[libvirt] Exposing mem-path in domain XML

Mon Sep 25 22:00:59 UTC 2017

----- Original Message -----
> From: "Michal Privoznik" <mprivozn at redhat.com>
> To: "Zack Cornelius" <zack.cornelius at kove.net>
> Cc: "Daniel P. Berrange" <berrange at redhat.com>, "libvir-list" <libvir-list at redhat.com>
> Sent: Monday, September 25, 2017 9:17:10 AM
> Subject: Re: [libvirt] Exposing mem-path in domain XML

> On 09/15/2017 03:49 PM, Zack Cornelius wrote:
>> For the Kove integration, the memory is allocated on external devices, similar
>> to a SAN device LUN allocation. As such, each virt will have its own separate
>> allocation, and will need its memory file(s) managed independently of other
>> virts.
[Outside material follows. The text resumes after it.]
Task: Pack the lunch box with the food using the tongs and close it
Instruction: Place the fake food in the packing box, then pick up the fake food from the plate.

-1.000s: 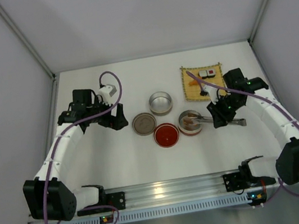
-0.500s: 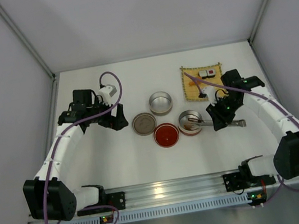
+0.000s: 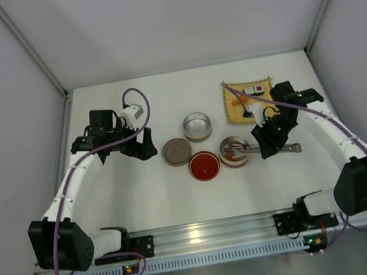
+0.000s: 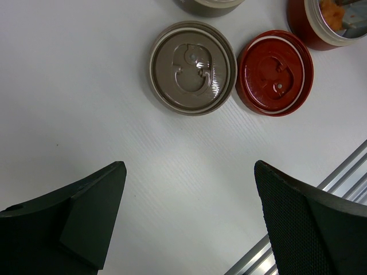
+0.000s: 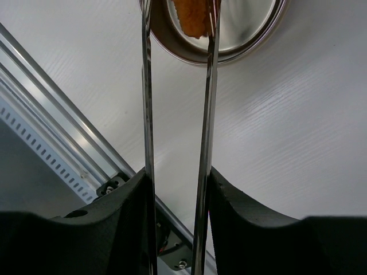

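Note:
My right gripper (image 5: 178,189) is shut on the tongs (image 5: 207,114), one finger against each thin silver arm. The tongs reach over the red-walled lunch box container (image 5: 241,46), with an orange-brown fried piece (image 5: 195,17) between their tips, inside the rim. From above, the tongs (image 3: 289,150) run from that container (image 3: 224,159) out past my right gripper (image 3: 270,143). Sushi rolls (image 3: 254,89) and another orange piece (image 3: 236,101) lie on the yellow mat (image 3: 265,100). My left gripper (image 4: 189,195) hovers open and empty, near a brown lid (image 4: 193,67) and a red lid (image 4: 275,72).
A steel bowl (image 3: 196,126) stands behind the brown lid (image 3: 177,152) and the red lid (image 3: 204,165). The aluminium rail (image 3: 206,235) runs along the near table edge. White walls enclose the table on three sides.
My right wrist has turned and shifted slightly by the container, and an orange piece now shows inside it at the tong tips. The left arm has not moved.

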You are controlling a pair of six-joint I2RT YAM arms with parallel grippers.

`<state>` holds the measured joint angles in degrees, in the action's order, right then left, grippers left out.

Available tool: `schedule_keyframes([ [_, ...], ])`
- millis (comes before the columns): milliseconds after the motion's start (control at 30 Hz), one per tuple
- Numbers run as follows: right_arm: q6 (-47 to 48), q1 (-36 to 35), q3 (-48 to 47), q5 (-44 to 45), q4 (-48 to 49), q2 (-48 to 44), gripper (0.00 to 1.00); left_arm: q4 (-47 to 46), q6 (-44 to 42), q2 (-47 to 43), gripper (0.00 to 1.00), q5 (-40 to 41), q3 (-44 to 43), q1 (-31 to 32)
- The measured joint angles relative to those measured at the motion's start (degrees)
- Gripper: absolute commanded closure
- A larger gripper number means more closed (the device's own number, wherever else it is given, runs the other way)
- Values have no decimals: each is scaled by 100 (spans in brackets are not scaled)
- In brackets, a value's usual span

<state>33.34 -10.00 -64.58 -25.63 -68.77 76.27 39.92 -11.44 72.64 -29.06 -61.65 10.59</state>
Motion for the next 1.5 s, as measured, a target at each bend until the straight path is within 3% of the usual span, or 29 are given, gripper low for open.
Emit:
schedule_keyframes([
  [433,9,0,-275,4,-181,0,61,2,-28,0,2,-2,0,0],
  [633,-76,-2,-962,15,-243,-7,64,44,-74,0,2,-26,0,0],
  [767,-542,-2,-1478,140,-37,-76,65,81,-90,0,2,-28,0,0],
  [1067,-1657,-2,-1467,813,1005,-96,64,83,-92,0,2,-39,0,0],
  [1500,372,125,-2409,1123,1086,1344,53,149,-289,2,2,-144,2,0],
])
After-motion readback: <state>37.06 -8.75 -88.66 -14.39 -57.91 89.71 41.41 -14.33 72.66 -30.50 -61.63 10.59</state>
We also use information from the virtual machine management layer (such
>> as RHV, oVirt, or OpenStack) to associate VM metadata (such as VM ID, owner, or
>> project) with the allocation, to assist the administrators with monitoring,
>> tracking, and billing memory usage. This data also assists in maintenance and
>> troubleshooting by identifying which VMs and which hosts are utilizing memory
>> on a given external device. I don't believe we could (easily) get this data
>> just from the process information of the process creating or opening files, but
>> would need to do some significant work to trace this information from the
>> qemu/libvirt/management layer stack. Pre-allocating the files at the
>> integration point, such as oVirt / RHV hooks or libvirt prepare hooks, allows
>> us to collect this information from the upper layers or domain XML directly.
>> 
>> 
>> We don't actually need the file path exposed within the domain XML itself. All
>> that's really needed is just to have some mechanism for using predictable
>> filename(s) for qemu, instead of memory filenames that are currently generated
>> within qemu itself using mktemp. Our original proposal for this was to use the
>> domain UUID for the filename, and using the file within the
>> "memory_backing_dir" directory from qemu.conf. This does have the limitation of
>> not supporting multiple memory backing files or hotplug. An adaptation of this
>> would be to use the domain UUID (or domain name), plus the memory device id in
>> the filename (for example: <domain_uuid>_<mem_id1>). This would utilize the
>> same generation for the mem_id that is already in use for creating the memory
>> device in qemu. Any other mechanism which would result in well-defined
>> filenames would also work, as long as the filename is predictable prior to qemu
>> startup.
> 
> I think qemu uses random file names only if the path provided ends with
> a directory. I've tried this locally and indeed, when full path ending
> with a file was provided qemu just used it. So I've written a patch that
> creates mem-path argument with the following structure:
> 
> $memory_backing_dir/$alias
> 
> Problem with this approach is that $alias is not stable. It may change
> on device hot(un-)plug. Moreover, we'd like to keep the possibility to
> be able to change it in the future should we find ourselves in such
> situation.
> 
>> 
>> We may wish to add an additional flag in qemu.conf to enable this behavior,
>> defaulting to the current random filename generation if not specified. As the
>> path is in qemu.conf, and the filename would be generated internally within
>> libvirt, this avoids exposing any file paths within the domain XML, keeping it
>> system agnostic.
> 
> I don't think we need such switch. Others don't really care what the
> file is named really.
> 
>> 
>> An alternative would be to allow specification of the filename directly in the
>> domain XML, while continuing to use the path from qemu.conf's
>> memory_backing_dir directive. With this approach, libvirt would need to
>> sanitize the filename input to prevent escaping the memory_backing_dir
>> directory with "..". This method does expose the filenames (but not the path)
>> in the XML, but allows the management layer (such as oVirt, RHV, or Openstack)
>> to control the file creation locations directly.
> 
> Well, this is interesting idea. However, it may happen that we use
> memory-backend-file even if no <memory model='dimm'/> device. The code
> that decides this is pretty complex:
> 
> libvirt.org/git/?p=libvirt.git;a=blob;f=src/qemu/qemu_command.c;hb=HEAD#l3234
> 
> Therefore we might not always have user define the file name.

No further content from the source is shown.